Questa preparazione fa riferimento alla ricetta della “granseola alla veneziana”, piatto forte della tradizione veneta. Il suo nome, granseola, usato comunemente oggi giorno nella lingua italiana, trae origine infatti dal dialetto della Serenissima e, più precisamente, è il risultato dell’unione tra i termini granso (granchio) e zéola (cipolla) il cui carapace trae forma. Non tutti sanno però che questo crostaceo, la cui polpa è una vera prelibatezza, veniva, un tempo passato, scartata dai pescatori, assieme ad altre sue specie (canocchie e granchi di vario genere), in quanto non considerato prodotto di pregio, al pari del branzino, orata, gambero o scampo.

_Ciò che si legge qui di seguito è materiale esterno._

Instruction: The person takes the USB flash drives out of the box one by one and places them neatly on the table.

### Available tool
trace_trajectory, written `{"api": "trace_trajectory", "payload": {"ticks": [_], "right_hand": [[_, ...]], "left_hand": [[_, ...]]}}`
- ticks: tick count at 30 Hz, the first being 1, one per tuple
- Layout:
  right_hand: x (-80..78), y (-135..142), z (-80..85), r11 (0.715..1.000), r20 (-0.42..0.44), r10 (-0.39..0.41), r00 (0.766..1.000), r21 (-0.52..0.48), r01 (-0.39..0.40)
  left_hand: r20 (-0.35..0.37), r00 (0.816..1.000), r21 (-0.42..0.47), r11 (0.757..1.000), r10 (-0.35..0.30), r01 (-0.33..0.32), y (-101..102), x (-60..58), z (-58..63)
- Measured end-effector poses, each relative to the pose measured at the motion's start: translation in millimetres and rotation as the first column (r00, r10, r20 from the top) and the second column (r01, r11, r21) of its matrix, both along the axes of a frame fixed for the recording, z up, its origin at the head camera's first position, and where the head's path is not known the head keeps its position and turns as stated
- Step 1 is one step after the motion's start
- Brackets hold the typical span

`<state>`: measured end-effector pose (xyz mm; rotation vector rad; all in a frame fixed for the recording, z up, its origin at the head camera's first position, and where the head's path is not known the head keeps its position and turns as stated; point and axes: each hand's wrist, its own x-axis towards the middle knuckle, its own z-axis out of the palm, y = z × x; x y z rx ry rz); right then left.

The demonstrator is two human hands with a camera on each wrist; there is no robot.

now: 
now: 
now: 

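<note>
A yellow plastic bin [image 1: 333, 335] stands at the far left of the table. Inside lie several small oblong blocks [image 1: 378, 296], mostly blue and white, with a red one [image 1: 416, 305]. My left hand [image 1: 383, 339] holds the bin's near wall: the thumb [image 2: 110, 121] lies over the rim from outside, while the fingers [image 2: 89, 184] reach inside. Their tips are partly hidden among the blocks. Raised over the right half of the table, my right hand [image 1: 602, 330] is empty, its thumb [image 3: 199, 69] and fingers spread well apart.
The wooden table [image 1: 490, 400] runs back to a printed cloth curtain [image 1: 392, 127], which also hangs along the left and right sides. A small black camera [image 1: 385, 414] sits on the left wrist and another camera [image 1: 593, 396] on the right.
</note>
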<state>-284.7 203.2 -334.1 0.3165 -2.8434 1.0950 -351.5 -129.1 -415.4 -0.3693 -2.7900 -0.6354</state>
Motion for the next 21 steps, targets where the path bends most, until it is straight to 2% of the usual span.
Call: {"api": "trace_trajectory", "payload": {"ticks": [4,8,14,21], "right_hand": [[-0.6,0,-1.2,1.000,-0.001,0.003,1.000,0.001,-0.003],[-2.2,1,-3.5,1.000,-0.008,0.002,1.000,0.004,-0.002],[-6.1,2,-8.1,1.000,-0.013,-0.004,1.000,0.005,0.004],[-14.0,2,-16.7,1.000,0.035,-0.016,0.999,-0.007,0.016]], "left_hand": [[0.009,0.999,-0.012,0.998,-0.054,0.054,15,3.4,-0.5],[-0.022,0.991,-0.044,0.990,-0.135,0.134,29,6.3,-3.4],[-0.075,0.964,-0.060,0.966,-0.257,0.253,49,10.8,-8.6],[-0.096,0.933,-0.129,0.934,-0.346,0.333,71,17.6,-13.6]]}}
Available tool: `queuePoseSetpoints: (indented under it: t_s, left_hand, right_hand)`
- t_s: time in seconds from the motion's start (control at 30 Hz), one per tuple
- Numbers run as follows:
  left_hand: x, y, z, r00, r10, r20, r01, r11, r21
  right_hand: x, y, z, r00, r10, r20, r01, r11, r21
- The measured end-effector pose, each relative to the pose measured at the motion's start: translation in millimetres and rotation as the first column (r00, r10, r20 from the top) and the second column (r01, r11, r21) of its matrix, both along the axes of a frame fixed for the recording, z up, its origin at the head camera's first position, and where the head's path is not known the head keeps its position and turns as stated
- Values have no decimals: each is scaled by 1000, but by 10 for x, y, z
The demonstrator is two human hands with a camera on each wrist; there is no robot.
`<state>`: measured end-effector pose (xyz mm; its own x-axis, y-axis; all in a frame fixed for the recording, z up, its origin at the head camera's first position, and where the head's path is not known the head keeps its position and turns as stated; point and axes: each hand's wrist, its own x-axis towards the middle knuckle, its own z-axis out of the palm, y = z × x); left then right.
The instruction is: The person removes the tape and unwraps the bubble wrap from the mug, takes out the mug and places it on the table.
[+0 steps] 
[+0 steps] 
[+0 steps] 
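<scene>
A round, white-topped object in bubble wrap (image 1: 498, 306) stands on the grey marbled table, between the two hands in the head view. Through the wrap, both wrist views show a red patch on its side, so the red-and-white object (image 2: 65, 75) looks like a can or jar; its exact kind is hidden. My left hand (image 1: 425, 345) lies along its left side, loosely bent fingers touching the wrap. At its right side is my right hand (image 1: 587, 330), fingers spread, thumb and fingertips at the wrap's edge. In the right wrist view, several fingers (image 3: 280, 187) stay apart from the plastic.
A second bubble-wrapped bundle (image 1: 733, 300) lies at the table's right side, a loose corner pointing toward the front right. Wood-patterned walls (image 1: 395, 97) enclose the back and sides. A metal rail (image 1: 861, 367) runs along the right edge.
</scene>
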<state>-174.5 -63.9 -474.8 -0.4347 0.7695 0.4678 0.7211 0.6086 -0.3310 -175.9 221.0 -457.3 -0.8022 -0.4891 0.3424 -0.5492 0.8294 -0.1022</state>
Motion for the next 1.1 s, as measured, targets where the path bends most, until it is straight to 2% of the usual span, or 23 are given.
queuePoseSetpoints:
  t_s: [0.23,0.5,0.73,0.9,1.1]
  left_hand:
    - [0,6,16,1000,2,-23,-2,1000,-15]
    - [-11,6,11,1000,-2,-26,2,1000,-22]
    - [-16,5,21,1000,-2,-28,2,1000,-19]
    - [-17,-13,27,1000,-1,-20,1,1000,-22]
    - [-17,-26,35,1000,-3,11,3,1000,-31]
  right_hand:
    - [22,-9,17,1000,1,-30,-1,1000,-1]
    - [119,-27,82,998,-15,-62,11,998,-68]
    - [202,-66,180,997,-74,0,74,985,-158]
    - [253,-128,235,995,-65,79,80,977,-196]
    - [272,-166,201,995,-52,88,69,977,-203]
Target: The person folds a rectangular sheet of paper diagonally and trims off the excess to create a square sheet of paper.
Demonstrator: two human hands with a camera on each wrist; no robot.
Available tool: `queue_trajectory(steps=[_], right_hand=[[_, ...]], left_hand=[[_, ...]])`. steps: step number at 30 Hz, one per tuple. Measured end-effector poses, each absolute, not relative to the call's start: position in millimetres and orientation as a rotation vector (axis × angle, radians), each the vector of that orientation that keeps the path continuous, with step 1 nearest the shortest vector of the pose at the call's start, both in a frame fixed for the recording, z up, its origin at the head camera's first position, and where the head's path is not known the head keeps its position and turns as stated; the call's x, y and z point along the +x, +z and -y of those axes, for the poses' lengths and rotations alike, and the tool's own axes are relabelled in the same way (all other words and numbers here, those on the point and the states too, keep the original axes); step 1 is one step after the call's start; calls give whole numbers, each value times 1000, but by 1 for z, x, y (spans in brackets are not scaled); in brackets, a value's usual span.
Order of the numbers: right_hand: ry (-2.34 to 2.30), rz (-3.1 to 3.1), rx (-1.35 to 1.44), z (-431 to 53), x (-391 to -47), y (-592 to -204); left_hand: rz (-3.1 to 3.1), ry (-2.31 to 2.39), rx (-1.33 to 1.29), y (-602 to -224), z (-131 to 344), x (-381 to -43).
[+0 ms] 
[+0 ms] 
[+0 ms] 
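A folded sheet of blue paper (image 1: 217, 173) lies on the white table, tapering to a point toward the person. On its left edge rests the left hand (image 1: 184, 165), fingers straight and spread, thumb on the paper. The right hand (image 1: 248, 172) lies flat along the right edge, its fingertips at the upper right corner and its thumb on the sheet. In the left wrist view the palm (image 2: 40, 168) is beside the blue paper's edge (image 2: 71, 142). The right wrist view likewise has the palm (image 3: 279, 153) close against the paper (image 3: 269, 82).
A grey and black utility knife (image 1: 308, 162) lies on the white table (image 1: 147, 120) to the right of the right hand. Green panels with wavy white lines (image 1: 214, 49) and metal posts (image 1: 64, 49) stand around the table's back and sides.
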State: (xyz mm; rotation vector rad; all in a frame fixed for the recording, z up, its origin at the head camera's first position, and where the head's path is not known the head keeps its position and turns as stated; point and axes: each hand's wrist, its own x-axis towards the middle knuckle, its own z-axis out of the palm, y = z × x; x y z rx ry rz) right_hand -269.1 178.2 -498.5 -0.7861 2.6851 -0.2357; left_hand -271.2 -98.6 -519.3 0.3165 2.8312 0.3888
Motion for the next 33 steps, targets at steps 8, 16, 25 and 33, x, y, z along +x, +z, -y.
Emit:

Anzi, il suo pescato era considerato una sorta di maledizione dai pescatori, in quanto rovinava in modo grave reti, nasse e tramagli da pesca, attirato dal pesce imbrigliato. Divenendo loro stesse prede, una volta districate e liberate dalle reti le granseole venivano letteralmente frantumate, quasi con spregio, sotto gli zoccoli dai pescatori veneziani e gettate, una volta al rientro in laguna, nelle riserve di pesca dei nobili della Serenissima a modo di cibo da pastura per i pesci stessi. Miseria e carestie però han fatto sì che questo crostaceo (assieme ad altro) divenisse cibo e sostentamento per moltissime famiglie povere facendolo, con il tempo, scoprire ed apprezzare sempre di più anche dalle tavole dei ceti più nobili, sino a divenire un piatto di grande pregio della cucina tipica veneziana. La ricetta qui presentata rispetto alla tradizionale, “contaminata” (a mio avviso) dalla presenza del tuorlo d’ uovo setacciato, è resa più fresca ed attuale, dove i sapori contrastanti della mela acerba, del finocchietto e della squisitezza della polpa del crostaceo si fondono in una unica prelibatezza degna delle nostre migliori tradizioni culinarie.

Ricetta per 4 porzioni: 4 granceole di media grandezza; 4 piccole mele verdi a polpa acida; 2 teneri finocchietti del litorale del Cavallino; poco prezzemolo trito fresco; il succo di un limone verde; 2 dl. Olio extravergine di oliva del Garda; sale e pepe q.b.; 1 cucchiaio di aceto di miele.

Per la bollitura dei crostacei in acqua: 1 cipolla; 1 costa di sedano; 1 foglia d’alloro; qualche grano di pepe nero; 1⁄2 limone; sale q.b.

Mettere in congelatore il bicchiere inox in dotazione al frullatore Orione Sirman per una mezz’ora, quindi frullare velocemente con 1 cubetto di ghiaccio, al fine di non ossidare il composto con il surriscaldamento meccanico, la polpa di 2 mele, il succo del limone verde, il cucchiaio di aceto di mela e l’olio EVO. Lasciare in infusione in un luogo fresco per almeno mezza giornata. Spazzolare con cura le granseole con una spazzola di saggina sotto l’acqua corrente. Immergerle in una capiente pentola con acqua salata in ebollizione e gli odori per 8 – 10 minuti; toglierle dal fuoco e lasciarle intiepidire. Scolarle e con la punta di un grosso coltello, infilata nel guscio sotto gli occhi, fare leva staccandolo dal resto del corpo; sempre con lo stesso coltello farne dei tranci allo scopo di evidenziare gli “alveoli “ del carapace dove è collocata la fine polpa, con un martellino poi spezzare chele e zampette del crostaceo. Con l’ausilio di uno spiedino o dell’apposita forchettina bidente estrarre la bianchissima carne ed il corallo che si trova nel suo interno, riponendolo in una capiente ciotola. Si abbia cura di scartare le parti vitree e coriacee. Tagliare delle fettine sottili di mela a mezzaluna e riporle a ridosso e all’interno di 4 cerchi di acciaio posti su piatti di servizio. Tagliare a piccoli cubettini (brunoise) la mela restante e i finocchietti ed unirli alla polpa della granseola. Filtrare attraverso una tamina , strizzando bene, l’infusione dell’olio/mela e condire la polpa aggiustando di sale e pepe e unendo poco prezzemolo trito. Mescolare con cura e delicatamente e riempire le forme. Guarnire a piacimento il piatto con le barbe del finocchietto ed il corallo della granceola o qualche germoglietto.